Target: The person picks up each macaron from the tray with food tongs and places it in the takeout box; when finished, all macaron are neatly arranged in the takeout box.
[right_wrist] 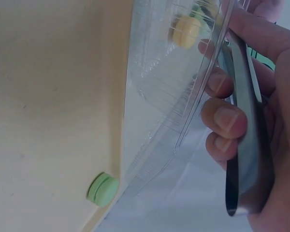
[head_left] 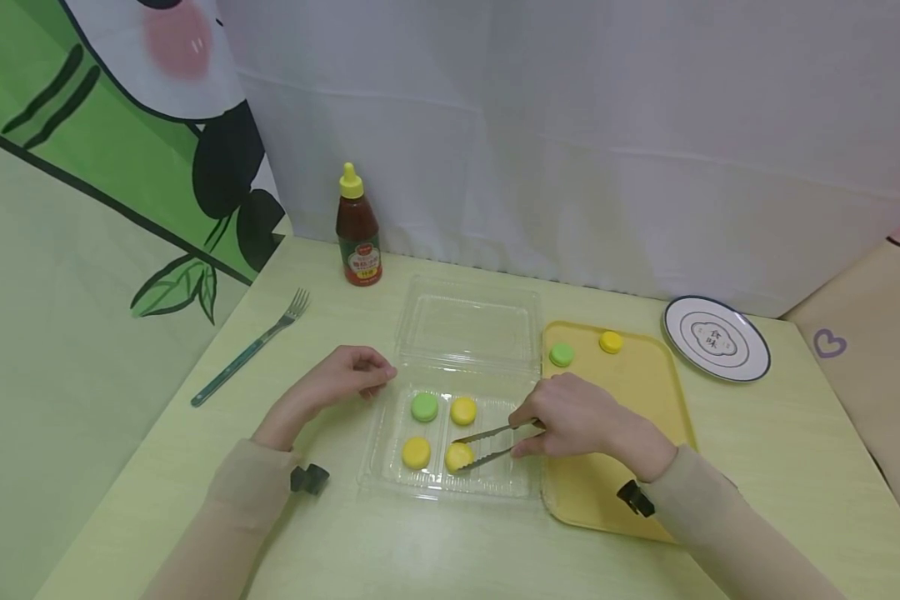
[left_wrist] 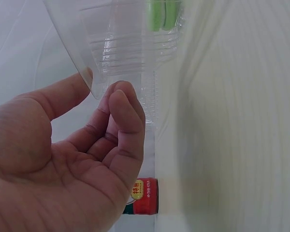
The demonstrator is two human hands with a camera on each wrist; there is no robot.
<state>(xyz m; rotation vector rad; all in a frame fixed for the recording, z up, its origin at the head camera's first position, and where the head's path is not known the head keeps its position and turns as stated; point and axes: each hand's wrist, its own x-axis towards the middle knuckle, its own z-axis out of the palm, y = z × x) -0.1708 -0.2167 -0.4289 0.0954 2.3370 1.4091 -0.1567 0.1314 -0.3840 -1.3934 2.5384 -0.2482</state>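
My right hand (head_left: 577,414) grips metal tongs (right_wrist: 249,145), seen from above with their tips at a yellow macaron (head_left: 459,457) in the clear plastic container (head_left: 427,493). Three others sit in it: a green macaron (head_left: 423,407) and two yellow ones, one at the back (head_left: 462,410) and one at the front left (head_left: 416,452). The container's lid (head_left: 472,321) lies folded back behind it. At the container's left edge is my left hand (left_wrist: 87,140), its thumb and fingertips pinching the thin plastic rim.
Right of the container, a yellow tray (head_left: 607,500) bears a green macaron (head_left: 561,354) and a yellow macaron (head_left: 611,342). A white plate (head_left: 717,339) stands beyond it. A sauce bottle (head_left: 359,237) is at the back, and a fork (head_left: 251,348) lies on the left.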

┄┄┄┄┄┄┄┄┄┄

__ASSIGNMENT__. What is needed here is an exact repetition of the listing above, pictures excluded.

__RESULT__.
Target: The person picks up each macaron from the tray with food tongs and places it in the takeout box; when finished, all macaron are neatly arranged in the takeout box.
[right_wrist] 
[head_left] 
[left_wrist] 
The demonstrator is two human hands with a camera on each wrist; there is no robot.
<state>(xyz m; rotation vector rad; all in a frame fixed for the recording, z up, its origin at the head camera's first position, and where the head's path is not known the head keeps its position and turns as stated; point and axes: each hand's wrist, its own x-axis towards the middle knuckle, its own z-axis out of the palm, y = z × x) -0.1708 -0.2167 -0.4289 0.0954 2.3370 1.4091 -0.1567 0.1314 -0.3840 -1.3934 2.5384 -0.2482</state>
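My right hand (head_left: 577,414) grips metal tongs (right_wrist: 249,145), seen from above with their tips at a yellow macaron (head_left: 459,457) in the clear plastic container (head_left: 427,493). Three others sit in it: a green macaron (head_left: 423,407) and two yellow ones, one at the back (head_left: 462,410) and one at the front left (head_left: 416,452). The container's lid (head_left: 472,321) lies folded back behind it. At the container's left edge is my left hand (left_wrist: 87,140), its thumb and fingertips pinching the thin plastic rim.
Right of the container, a yellow tray (head_left: 607,500) bears a green macaron (head_left: 561,354) and a yellow macaron (head_left: 611,342). A white plate (head_left: 717,339) stands beyond it. A sauce bottle (head_left: 359,237) is at the back, and a fork (head_left: 251,348) lies on the left.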

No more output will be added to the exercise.